ASSIGNMENT: Because the listing below is to be kept intact, restate all of it word for word.

DATA PROVIDED:

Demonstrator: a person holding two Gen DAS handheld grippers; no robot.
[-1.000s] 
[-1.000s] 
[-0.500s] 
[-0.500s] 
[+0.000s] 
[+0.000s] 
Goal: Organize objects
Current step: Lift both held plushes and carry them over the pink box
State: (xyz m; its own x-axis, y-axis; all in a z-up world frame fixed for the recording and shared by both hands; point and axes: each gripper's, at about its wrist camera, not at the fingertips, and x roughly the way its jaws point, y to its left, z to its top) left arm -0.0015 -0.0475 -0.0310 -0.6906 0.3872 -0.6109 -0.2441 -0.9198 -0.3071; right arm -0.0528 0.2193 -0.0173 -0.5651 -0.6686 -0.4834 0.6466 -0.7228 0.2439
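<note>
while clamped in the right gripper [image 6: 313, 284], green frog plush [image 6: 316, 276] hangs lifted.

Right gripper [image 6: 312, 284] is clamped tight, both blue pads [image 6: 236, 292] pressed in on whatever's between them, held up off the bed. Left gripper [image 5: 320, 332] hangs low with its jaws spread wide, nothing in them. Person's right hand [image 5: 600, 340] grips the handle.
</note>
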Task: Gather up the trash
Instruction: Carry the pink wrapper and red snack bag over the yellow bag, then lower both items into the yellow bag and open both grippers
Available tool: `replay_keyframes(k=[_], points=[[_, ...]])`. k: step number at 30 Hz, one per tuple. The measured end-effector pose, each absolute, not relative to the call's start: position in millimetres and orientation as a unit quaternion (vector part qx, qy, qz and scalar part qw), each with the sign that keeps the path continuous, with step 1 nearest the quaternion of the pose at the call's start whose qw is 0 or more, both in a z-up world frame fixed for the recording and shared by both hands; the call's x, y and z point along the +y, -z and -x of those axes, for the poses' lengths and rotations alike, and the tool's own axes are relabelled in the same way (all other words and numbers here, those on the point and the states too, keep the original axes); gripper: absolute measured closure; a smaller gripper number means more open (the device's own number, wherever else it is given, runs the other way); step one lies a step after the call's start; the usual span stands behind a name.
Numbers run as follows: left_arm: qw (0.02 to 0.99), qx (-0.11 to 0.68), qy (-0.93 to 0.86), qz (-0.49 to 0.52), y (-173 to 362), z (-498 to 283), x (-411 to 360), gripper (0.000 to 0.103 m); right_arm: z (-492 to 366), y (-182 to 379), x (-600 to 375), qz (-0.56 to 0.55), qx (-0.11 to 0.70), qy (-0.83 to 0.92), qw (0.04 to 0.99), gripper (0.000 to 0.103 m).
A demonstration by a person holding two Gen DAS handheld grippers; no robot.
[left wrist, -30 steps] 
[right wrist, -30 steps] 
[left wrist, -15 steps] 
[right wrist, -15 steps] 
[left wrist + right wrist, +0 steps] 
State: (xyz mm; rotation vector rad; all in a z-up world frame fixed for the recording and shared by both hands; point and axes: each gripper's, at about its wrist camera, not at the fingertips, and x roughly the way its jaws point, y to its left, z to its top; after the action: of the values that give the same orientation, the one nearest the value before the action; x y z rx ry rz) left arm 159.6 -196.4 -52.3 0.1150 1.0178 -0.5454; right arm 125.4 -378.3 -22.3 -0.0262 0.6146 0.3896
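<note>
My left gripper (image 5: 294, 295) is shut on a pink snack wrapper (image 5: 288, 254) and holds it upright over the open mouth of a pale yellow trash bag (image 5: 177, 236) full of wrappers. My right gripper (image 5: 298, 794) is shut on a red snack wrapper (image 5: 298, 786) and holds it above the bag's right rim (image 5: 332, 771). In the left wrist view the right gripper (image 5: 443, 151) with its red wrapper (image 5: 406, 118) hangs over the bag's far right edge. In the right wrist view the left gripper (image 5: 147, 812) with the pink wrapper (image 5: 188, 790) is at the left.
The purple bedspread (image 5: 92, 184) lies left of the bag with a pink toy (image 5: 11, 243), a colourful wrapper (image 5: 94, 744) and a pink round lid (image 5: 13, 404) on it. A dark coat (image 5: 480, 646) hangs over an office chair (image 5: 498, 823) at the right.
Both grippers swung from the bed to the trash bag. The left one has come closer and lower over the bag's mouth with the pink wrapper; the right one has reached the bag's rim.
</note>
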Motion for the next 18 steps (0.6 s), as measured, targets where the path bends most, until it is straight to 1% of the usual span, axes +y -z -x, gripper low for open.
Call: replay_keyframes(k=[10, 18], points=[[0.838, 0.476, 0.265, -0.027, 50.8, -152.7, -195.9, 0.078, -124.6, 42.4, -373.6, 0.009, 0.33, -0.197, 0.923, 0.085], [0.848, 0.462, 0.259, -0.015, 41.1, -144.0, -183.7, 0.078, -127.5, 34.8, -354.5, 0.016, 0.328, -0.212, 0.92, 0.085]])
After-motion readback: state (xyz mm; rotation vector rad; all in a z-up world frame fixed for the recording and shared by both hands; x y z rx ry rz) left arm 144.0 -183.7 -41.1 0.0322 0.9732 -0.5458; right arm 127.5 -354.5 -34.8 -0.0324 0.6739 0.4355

OUTPUT OF THE TASK:
Demonstrator: a person holding two Gen DAS handheld grippers; no robot.
[-1.000s] 
[-1.000s] 
[-0.500s] 
[-0.500s] 
[+0.000s] 
[+0.000s] 
Goal: Organize objects
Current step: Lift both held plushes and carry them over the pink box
State: (xyz m; its own x-axis, y-axis; all in a z-up world frame fixed for the recording and shared by both hands; point and axes: each gripper's, at about its wrist camera, not at the fingertips, and x roughly the way its jaws point, y to its left, z to its top) left arm -0.0015 -0.0475 -0.0310 -0.6906 0.3872 -0.6109 -0.2441 -0.9198 -0.3071; right arm -0.0528 0.2193 -0.0173 -0.5651 -0.6686 -0.4834 0.6466 -0.7228 0.2439
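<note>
while clamped in the right gripper [image 6: 313, 284], green frog plush [image 6: 316, 276] hangs lifted.

Right gripper [image 6: 312, 284] is clamped tight, both blue pads [image 6: 236, 292] pressed in on whatever's between them, held up off the bed. Left gripper [image 5: 320, 332] hangs low with its jaws spread wide, nothing in them. Person's right hand [image 5: 600, 340] grips the handle.
</note>
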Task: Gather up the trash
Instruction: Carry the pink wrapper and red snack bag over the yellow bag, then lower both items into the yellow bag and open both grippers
Available tool: `replay_keyframes(k=[_], points=[[_, ...]])`. k: step number at 30 Hz, one per tuple. The measured end-effector pose, each absolute, not relative to the call's start: position in millimetres and orientation as a unit quaternion (vector part qx, qy, qz and scalar part qw), each with the sign that keeps the path continuous, with step 1 nearest the quaternion of the pose at the call's start whose qw is 0 or more, both in a z-up world frame fixed for the recording and shared by both hands; the call's x, y and z point along the +y, -z and -x of those axes, for the poses' lengths and rotations alike, and the tool's own axes are relabelled in the same way (all other words and numbers here, those on the point and the states too, keep the original axes); gripper: absolute measured closure; a smaller gripper number means more open (the device's own number, wherever else it is given, runs the other way); step one lies a step after the call's start; the usual span stands behind a name.
Numbers run as follows: left_arm: qw (0.02 to 0.99), qx (-0.11 to 0.68), qy (-0.93 to 0.86), qz (-0.49 to 0.52), y (-173 to 362), z (-498 to 283), x (-411 to 360), gripper (0.000 to 0.103 m); right_arm: z (-492 to 366), y (-182 to 379), x (-600 to 375), qz (-0.56 to 0.55), qx (-0.11 to 0.70), qy (-0.83 to 0.92), qw (0.04 to 0.99), gripper (0.000 to 0.103 m).
A demonstration by a person holding two Gen DAS handheld grippers; no robot.
[left wrist, -30 steps] 
[right wrist, -30 steps] 
[left wrist, -15 steps] 
[right wrist, -15 steps] 
[left wrist + right wrist, +0 steps] 
State: (xyz mm; rotation vector rad; all in a z-up world frame fixed for the recording and shared by both hands; point and axes: each gripper's, at about its wrist camera, not at the fingertips, and x roughly the way its jaws point, y to its left, z to its top; after the action: of the values that give the same orientation, the one nearest the value before the action; x y z rx ry rz) left arm 159.6 -196.4 -52.3 0.1150 1.0178 -0.5454; right arm 125.4 -378.3 -22.3 -0.0262 0.6146 0.3896
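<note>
My left gripper (image 5: 294, 295) is shut on a pink snack wrapper (image 5: 288, 254) and holds it upright over the open mouth of a pale yellow trash bag (image 5: 177, 236) full of wrappers. My right gripper (image 5: 298, 794) is shut on a red snack wrapper (image 5: 298, 786) and holds it above the bag's right rim (image 5: 332, 771). In the left wrist view the right gripper (image 5: 443, 151) with its red wrapper (image 5: 406, 118) hangs over the bag's far right edge. In the right wrist view the left gripper (image 5: 147, 812) with the pink wrapper (image 5: 188, 790) is at the left.
The purple bedspread (image 5: 92, 184) lies left of the bag with a pink toy (image 5: 11, 243), a colourful wrapper (image 5: 94, 744) and a pink round lid (image 5: 13, 404) on it. A dark coat (image 5: 480, 646) hangs over an office chair (image 5: 498, 823) at the right.
Both grippers swung from the bed to the trash bag. The left one has come closer and lower over the bag's mouth with the pink wrapper; the right one has reached the bag's rim.
</note>
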Motion for the next 18 steps (0.6 s), as measured, targets where the path bends most, until it is straight to 1% of the usual span, axes +y -z -x, gripper low for open.
Call: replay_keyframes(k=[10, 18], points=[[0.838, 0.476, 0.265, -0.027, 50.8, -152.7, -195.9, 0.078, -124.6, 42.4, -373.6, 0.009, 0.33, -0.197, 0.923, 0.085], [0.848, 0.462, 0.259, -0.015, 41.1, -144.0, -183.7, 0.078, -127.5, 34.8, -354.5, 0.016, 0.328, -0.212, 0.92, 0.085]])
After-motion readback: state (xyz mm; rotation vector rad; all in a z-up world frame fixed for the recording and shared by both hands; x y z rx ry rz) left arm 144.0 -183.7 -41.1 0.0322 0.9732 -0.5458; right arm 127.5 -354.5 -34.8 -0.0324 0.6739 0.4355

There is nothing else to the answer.